WORK REQUEST: Pictures aside, write out the data exactly as it reads.

----

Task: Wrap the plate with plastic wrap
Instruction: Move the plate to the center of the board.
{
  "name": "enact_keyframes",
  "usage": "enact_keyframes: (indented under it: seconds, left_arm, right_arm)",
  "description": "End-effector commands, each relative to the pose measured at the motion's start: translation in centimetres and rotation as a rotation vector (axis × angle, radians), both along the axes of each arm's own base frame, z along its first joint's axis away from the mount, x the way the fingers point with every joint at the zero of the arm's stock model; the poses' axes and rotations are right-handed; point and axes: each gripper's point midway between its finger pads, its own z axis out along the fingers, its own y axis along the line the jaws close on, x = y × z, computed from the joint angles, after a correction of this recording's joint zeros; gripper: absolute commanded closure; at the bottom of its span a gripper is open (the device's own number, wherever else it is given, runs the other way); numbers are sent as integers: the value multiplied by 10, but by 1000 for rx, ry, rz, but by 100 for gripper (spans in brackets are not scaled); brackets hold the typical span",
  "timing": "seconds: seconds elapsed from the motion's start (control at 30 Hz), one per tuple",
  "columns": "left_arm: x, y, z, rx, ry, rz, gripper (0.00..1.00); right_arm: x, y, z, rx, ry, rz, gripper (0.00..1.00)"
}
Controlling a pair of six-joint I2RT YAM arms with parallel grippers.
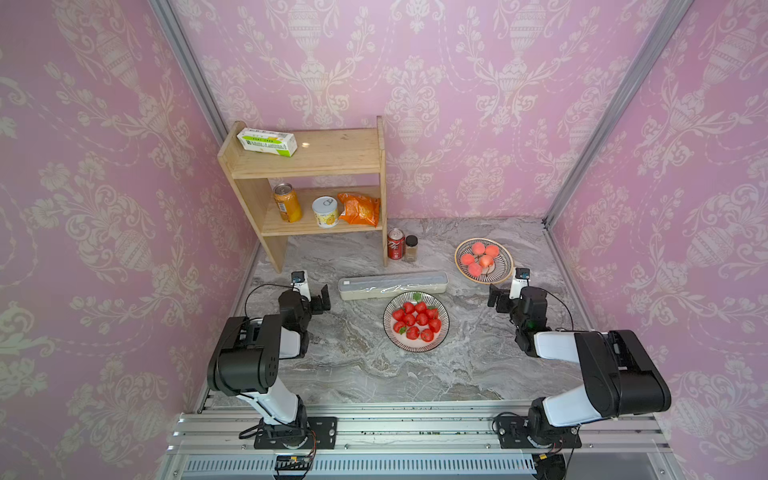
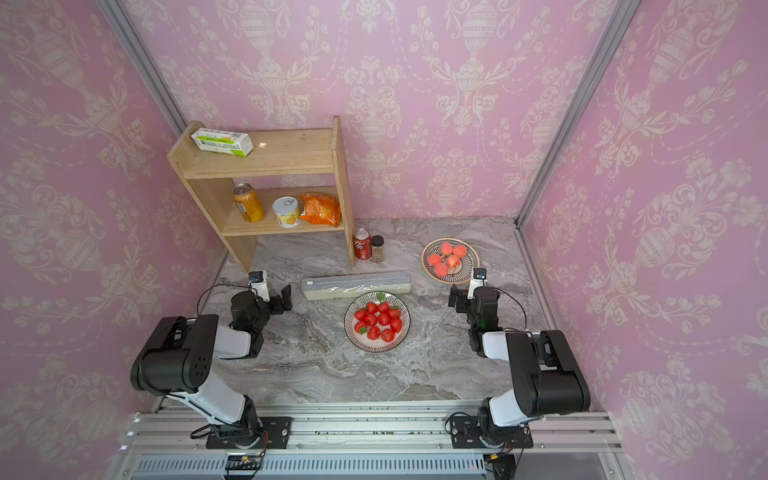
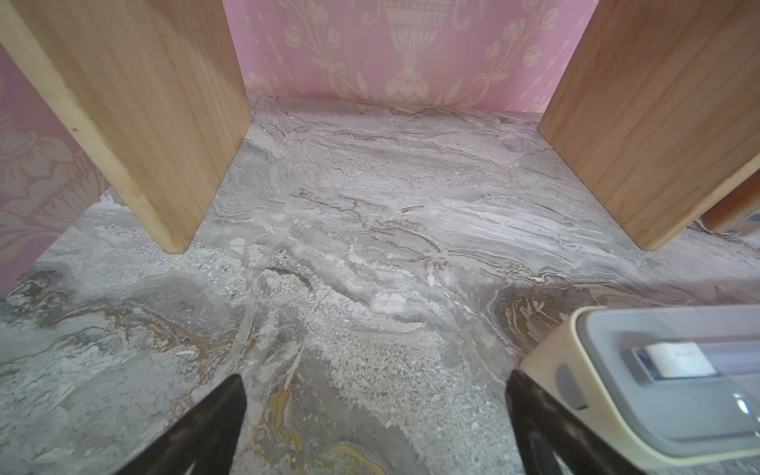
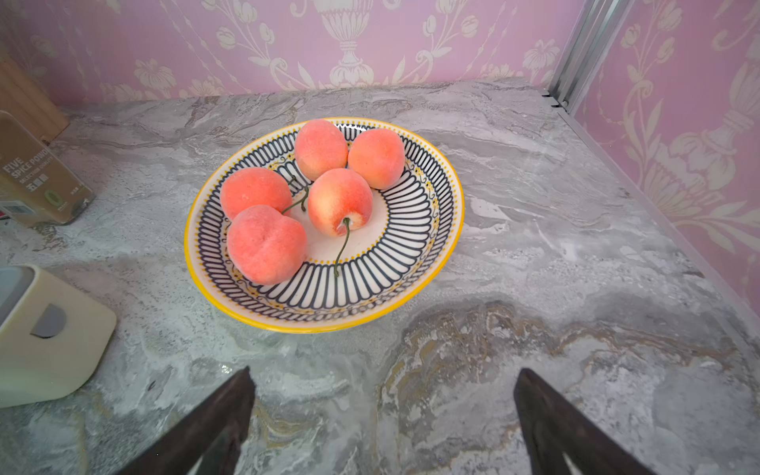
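Standing here I count two arms, each ending in one tool, and two patterned plates on the marble desk (image 1: 353, 365). The strawberry plate (image 1: 415, 345) holds about ten strawberries (image 1: 420, 319). The peach plate (image 4: 411, 255), behind it and to the right, holds five peaches (image 4: 266, 244).

There is one plastic wrap (image 1: 392, 285), in its long cream box with a grey see-through top. It lies flat just behind the strawberry plate, so near the rim that I can't tell whether they touch. Its long axis runs side to side across the desk, one end pointing toward each tool.

The left tool (image 1: 324, 297) hangs to the left of the strawberry plate, just off the box's left end, with its jaws spread wide and nothing between them. The right tool (image 4: 382, 374), to the plate's right, is equally wide apart and empty.

Further behind the strawberry plate stand one red can (image 1: 395, 244) and one spice jar (image 1: 411, 248). Beside them is a wooden shelf (image 1: 316, 166) carrying one green-and-white carton (image 1: 267, 142), one orange can (image 1: 286, 203), one white tin (image 1: 325, 212) and one orange bag (image 1: 359, 209).
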Motion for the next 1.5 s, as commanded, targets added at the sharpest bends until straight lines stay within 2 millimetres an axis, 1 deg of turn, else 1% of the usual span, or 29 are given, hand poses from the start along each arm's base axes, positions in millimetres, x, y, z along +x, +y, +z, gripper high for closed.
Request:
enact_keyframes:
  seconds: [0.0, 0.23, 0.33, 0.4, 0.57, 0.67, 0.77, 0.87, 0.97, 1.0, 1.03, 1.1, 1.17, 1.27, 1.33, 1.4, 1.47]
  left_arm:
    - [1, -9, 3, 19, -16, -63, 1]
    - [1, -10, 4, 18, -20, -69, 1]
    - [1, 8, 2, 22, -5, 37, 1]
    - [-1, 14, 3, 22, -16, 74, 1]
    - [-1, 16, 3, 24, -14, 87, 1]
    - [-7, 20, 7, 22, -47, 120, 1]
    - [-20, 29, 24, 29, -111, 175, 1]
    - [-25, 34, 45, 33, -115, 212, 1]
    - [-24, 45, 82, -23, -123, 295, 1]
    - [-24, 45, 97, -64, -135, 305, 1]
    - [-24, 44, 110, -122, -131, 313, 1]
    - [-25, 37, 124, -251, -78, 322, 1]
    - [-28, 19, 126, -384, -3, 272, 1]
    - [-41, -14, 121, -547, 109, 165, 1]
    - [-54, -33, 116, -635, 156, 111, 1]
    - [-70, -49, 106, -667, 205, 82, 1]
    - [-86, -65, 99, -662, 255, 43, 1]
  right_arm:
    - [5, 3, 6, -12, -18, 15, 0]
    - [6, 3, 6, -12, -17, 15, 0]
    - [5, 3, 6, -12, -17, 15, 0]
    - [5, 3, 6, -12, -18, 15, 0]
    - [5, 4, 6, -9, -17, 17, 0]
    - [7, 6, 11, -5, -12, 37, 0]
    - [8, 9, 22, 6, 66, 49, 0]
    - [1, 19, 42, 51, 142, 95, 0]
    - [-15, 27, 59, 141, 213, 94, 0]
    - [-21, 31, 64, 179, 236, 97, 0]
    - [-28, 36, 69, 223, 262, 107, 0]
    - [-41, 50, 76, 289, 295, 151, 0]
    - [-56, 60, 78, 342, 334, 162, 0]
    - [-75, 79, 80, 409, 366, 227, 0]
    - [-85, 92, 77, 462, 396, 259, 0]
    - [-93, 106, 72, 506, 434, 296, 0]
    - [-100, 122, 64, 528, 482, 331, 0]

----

RESPONSE BOX:
Task: Wrap the plate with plastic wrap
Instruction: Move the plate to the center of the board.
{
  "name": "enact_keyframes",
  "usage": "enact_keyframes: (indented under it: seconds, left_arm, right_arm)",
  "description": "End-effector commands, each relative to the pose measured at the motion's start: translation in centimetres and rotation as a rotation vector (axis × angle, radians), both along the axes of each arm's own base frame, z along its first joint's axis away from the mount, x the way the fingers point with every joint at the zero of the arm's stock model; the poses' axes and rotations are right-handed; point and axes: each gripper's point midway between its finger pads, its own z axis out along the fingers, its own y axis along the line the jaws close on, x = y × z, computed from the joint angles, after a correction of this recording's joint zeros; gripper: absolute commanded closure; at the bottom of its span a gripper is open (the device's own number, wherever else it is given, runs the other way); numbers are sent as integers: the value multiplied by 10, but by 1000 for rx, ry, rz, but by 100 for gripper (spans in brackets are not scaled); brackets hold the typical span",
  "timing": "seconds: seconds elapsed from the motion's start (control at 30 Hz), one per tuple",
  "columns": "left_arm: x, y, z, rx, ry, rz, gripper (0.00..1.00); right_arm: x, y, z, rx, ry, rz, gripper (0.00..1.00)"
}
Controlling a pair of six-joint I2RT YAM arms with parallel grippers.
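Standing here I count two arms, each ending in one tool, and two patterned plates on the marble desk (image 1: 353, 365). The strawberry plate (image 1: 415, 345) holds about ten strawberries (image 1: 420, 319). The peach plate (image 4: 411, 255), behind it and to the right, holds five peaches (image 4: 266, 244).

There is one plastic wrap (image 1: 392, 285), in its long cream box with a grey see-through top. It lies flat just behind the strawberry plate, so near the rim that I can't tell whether they touch. Its long axis runs side to side across the desk, one end pointing toward each tool.

The left tool (image 1: 324, 297) hangs to the left of the strawberry plate, just off the box's left end, with its jaws spread wide and nothing between them. The right tool (image 4: 382, 374), to the plate's right, is equally wide apart and empty.

Further behind the strawberry plate stand one red can (image 1: 395, 244) and one spice jar (image 1: 411, 248). Beside them is a wooden shelf (image 1: 316, 166) carrying one green-and-white carton (image 1: 267, 142), one orange can (image 1: 286, 203), one white tin (image 1: 325, 212) and one orange bag (image 1: 359, 209).
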Motion for the next 1.5 s, as commanded, targets added at the sharpest bends until straight lines stay within 2 millimetres an axis, 1 deg of turn, else 1% of the usual span, or 29 are given, hand poses from the start along each arm's base axes, positions in millimetres, x, y, z along +x, +y, +z, gripper high for closed.
Request:
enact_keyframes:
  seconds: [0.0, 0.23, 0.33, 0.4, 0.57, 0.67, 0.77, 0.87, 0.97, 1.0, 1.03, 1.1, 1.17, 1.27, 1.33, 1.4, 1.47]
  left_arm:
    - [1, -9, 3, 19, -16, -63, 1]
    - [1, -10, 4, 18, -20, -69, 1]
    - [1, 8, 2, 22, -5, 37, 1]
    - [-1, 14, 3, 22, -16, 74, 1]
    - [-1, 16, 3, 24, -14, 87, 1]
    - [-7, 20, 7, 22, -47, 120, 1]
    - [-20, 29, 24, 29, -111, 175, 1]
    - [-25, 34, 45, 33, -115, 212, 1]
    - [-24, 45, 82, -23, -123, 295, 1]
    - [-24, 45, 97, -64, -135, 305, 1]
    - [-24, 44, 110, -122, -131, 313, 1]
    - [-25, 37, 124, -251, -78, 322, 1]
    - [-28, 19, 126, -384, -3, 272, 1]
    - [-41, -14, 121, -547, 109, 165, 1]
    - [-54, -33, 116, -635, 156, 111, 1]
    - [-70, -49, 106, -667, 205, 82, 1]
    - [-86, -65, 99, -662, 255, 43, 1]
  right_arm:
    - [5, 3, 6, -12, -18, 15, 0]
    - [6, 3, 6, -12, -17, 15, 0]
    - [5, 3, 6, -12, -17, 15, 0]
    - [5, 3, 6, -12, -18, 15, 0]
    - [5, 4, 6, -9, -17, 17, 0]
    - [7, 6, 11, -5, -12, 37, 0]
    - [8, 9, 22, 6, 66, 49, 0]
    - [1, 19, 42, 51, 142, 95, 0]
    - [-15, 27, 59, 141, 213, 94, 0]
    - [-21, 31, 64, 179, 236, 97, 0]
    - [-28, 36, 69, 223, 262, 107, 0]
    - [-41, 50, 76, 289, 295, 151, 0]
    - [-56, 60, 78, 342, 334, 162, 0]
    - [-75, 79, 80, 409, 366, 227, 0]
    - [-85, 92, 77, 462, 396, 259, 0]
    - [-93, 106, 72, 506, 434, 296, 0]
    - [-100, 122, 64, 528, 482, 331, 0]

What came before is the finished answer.